Yet another thing I'm working on. Part of MUSE is much simpler to understand, and part of it is a little more complicated. If you choose to ignore the complex part, is basically a large collection of name generators from scifi, fantasy, and real world cultures. It can also generate the names of several kinds of places and several kinds of objects. Everything from african tribal names to feudal japanese and space faring insectoid races. These random names are seeded as well. All of this is pretty easy to understand, and it's difficult to see why I would want an entire plugin dedicated to this seemingly simple function. That's where the complicated portion of MUSE comes in.
MUSE is a prose generator. Not that it generates prose FOR you, but it can help. Whereas GridTree can easily help you layout geological things - MUSE can help you easily layout chronological things. You pass MUSE the current time and a seed, and the general period of the data you are looking for. Period is kind of like, how long each portion of this data lasts - weather would be shorter periods, while things like political changes and species extinction would be much much longer. MUSE will then tell you the current state of the world based on the time you gave it. (If it's raining, who is in control, etc.) So say for instance you passed it the REAL WORLD time, then things would happen while you aren't playing the game. While you sleep. Say you passed it the time elapsed since the game started - then the game would pause while it was closed. There are two modes that MUSE can run in in this way - one generates a markov chain of "states", as I explained above, which describe events. The second method is going to output you a list of numbers. Explaining this one will require a picture, since we call it the "falling elevator", and the picture will explain why we call it that better than I ever could.
The picture is rather large, so here's a link to it. Notice that in the picture, the elevator is as tall as three floors. This represents the list of numbers that MUSE will output to you. As you can imagine, the elevator only travels in one direction, which we call "gravity" but for this example we will call "time", and as it does so, older numbers fall off the top end of the list, and new numbers appear at the bottom of the list. Whereas the first method of MUSE will tell you the state of the world, this could be used for a list of entities that come and go. You can even ask MUSE how old an entity is by seeing where on the "elevator" it currently is. So if these numbers represented NPCs for example, the ones near the top of the list would have more gear since they've been in the world longer.
You can explain them disappearing from the list however you wish.
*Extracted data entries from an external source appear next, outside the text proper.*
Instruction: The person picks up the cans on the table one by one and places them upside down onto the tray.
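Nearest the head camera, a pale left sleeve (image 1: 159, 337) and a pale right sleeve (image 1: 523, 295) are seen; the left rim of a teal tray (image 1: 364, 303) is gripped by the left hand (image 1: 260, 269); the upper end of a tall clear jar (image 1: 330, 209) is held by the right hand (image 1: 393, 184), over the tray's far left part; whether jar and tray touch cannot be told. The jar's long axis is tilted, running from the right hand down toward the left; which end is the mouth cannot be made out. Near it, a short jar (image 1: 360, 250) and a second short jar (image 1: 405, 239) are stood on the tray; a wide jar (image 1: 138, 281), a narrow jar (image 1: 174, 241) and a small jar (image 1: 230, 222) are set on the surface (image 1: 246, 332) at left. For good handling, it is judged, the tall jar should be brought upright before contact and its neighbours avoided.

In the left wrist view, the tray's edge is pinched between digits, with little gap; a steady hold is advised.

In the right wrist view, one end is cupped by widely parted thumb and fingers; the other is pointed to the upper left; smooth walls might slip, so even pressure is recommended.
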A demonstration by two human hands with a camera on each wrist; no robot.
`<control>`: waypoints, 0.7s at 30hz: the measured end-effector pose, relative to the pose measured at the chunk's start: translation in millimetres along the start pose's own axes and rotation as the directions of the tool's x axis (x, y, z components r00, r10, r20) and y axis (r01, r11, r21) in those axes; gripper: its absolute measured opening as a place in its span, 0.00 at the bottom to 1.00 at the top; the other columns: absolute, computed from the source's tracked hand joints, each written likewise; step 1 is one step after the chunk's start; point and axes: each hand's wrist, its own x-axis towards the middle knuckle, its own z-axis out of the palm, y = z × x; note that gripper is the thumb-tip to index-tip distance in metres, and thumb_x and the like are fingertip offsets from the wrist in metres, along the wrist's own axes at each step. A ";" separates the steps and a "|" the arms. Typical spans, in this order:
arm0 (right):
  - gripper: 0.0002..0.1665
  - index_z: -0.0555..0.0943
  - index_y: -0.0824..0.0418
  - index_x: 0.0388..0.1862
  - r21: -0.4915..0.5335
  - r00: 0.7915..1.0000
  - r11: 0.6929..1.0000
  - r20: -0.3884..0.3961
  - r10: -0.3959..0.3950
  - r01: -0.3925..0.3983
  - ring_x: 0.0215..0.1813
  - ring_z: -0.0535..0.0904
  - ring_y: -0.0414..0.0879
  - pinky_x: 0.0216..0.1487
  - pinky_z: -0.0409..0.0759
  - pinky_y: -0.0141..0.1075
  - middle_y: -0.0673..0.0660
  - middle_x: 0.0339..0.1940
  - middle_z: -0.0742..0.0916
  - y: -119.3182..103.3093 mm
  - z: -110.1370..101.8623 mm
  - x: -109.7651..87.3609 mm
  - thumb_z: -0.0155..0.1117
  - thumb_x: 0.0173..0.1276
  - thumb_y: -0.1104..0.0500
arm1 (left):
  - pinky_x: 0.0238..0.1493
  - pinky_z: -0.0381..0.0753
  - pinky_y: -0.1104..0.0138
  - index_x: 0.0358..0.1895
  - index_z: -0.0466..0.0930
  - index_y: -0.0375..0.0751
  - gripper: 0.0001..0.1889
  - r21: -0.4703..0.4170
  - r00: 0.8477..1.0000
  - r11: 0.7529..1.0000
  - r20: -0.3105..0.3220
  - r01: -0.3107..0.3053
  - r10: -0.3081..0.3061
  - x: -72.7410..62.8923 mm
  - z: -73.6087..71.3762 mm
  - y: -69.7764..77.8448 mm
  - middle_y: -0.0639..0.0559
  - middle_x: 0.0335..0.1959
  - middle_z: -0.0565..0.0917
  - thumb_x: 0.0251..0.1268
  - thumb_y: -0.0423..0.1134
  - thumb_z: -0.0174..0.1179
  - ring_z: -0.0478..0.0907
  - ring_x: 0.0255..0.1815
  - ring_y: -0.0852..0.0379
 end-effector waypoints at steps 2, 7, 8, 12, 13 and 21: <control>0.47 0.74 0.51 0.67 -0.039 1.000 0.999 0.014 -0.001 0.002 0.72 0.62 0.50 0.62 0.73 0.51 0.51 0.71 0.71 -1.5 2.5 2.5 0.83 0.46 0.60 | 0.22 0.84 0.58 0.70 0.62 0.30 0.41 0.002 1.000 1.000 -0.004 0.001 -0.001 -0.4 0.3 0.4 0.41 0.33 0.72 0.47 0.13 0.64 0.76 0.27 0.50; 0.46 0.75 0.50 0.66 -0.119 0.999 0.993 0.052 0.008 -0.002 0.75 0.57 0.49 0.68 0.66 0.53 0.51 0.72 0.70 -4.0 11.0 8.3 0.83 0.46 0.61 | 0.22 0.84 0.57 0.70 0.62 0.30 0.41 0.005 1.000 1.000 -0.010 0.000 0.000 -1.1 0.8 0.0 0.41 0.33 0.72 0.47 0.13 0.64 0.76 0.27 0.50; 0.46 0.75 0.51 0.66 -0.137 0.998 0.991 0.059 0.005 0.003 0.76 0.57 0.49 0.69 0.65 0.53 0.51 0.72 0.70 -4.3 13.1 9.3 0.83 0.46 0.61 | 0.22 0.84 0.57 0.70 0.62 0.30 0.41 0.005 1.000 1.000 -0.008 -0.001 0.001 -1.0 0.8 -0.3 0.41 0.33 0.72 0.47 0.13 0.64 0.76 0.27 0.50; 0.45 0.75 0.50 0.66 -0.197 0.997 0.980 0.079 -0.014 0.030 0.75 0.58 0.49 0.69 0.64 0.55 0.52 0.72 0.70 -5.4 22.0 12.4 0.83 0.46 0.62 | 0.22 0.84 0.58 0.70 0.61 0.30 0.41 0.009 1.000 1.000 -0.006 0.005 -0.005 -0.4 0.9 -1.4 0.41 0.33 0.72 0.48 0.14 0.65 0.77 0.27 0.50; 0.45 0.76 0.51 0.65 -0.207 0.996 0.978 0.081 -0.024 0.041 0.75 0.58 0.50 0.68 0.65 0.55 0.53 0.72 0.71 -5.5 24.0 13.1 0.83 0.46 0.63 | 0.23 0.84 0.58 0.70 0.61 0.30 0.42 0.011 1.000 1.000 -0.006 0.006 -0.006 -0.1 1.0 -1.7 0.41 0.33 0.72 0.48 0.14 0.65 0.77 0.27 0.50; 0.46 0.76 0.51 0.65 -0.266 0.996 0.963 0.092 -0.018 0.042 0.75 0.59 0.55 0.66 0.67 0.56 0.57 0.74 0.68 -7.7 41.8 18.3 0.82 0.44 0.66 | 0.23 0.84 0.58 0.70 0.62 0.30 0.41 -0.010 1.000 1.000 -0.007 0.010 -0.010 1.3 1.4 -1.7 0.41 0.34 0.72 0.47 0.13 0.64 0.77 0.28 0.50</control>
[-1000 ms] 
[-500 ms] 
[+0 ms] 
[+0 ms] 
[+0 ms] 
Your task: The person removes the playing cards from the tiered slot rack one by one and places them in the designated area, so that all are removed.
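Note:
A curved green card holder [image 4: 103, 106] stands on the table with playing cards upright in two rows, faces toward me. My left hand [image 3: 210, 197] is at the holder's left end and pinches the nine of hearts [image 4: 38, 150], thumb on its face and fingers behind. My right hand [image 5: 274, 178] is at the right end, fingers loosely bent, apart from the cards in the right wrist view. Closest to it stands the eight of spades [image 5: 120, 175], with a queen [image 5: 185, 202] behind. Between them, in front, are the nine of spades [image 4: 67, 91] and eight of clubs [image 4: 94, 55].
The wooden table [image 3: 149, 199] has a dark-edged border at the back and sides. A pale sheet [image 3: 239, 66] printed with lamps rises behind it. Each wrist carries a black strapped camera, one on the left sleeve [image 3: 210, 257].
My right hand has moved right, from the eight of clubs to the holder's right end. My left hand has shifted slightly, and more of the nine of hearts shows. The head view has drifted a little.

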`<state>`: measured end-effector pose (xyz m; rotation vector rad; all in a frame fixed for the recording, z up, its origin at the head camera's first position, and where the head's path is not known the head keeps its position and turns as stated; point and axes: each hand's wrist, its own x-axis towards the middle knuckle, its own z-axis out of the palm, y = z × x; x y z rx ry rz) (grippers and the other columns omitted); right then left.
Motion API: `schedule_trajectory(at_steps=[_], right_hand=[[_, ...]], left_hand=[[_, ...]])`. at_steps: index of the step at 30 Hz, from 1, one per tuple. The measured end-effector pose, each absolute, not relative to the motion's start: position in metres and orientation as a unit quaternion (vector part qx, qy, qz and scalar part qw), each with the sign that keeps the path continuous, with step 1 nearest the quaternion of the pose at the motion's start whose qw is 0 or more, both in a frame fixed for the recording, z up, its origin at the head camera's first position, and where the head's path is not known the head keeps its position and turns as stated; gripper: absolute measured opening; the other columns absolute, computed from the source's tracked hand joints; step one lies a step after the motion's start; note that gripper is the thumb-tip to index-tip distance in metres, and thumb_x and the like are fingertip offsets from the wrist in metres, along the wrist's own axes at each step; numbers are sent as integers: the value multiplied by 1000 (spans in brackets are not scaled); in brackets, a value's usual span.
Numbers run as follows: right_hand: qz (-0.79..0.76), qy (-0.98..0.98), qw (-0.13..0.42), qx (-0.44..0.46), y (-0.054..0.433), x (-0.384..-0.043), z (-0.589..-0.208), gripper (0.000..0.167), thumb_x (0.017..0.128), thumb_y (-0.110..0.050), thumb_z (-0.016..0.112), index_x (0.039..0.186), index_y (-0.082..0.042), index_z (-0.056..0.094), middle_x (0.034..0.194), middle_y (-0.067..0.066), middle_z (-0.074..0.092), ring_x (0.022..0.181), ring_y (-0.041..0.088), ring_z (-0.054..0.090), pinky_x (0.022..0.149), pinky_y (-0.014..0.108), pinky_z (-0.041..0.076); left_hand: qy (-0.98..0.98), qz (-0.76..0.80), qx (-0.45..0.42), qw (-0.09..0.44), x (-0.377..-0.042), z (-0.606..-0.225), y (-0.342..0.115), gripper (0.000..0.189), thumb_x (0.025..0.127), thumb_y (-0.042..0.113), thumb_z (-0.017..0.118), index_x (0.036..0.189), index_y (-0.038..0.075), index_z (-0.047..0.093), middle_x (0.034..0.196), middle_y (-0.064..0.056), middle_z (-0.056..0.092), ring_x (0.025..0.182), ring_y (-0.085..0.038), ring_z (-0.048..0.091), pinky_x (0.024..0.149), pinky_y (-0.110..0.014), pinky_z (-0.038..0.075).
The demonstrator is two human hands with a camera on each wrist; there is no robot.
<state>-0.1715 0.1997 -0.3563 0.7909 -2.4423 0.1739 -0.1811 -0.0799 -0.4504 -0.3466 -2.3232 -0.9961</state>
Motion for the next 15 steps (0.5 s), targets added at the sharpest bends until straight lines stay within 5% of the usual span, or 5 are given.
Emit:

In Void Runner our ships have a small chance to appear as wrecks on planetary surfaces rather than ships if they are on the very top part of the list. This creates a story for the player. For most of the ships however, they simply disappear, and the player needs to fill in the blanks. The pilot moved on to another sector, or whatever.
The main purpose of MUSE is the chronological stuff allowing you to generate procedural events and histories - the procedural names are icing on the cake. I've been working on it for a bit as a side project. I am working on MUSE and GridTree side by side as my time allows and my interests change - so it is quite likely that both of them will come out at around the same time. I figured this also merited an introduction thread since it will be out around the time of GridTree.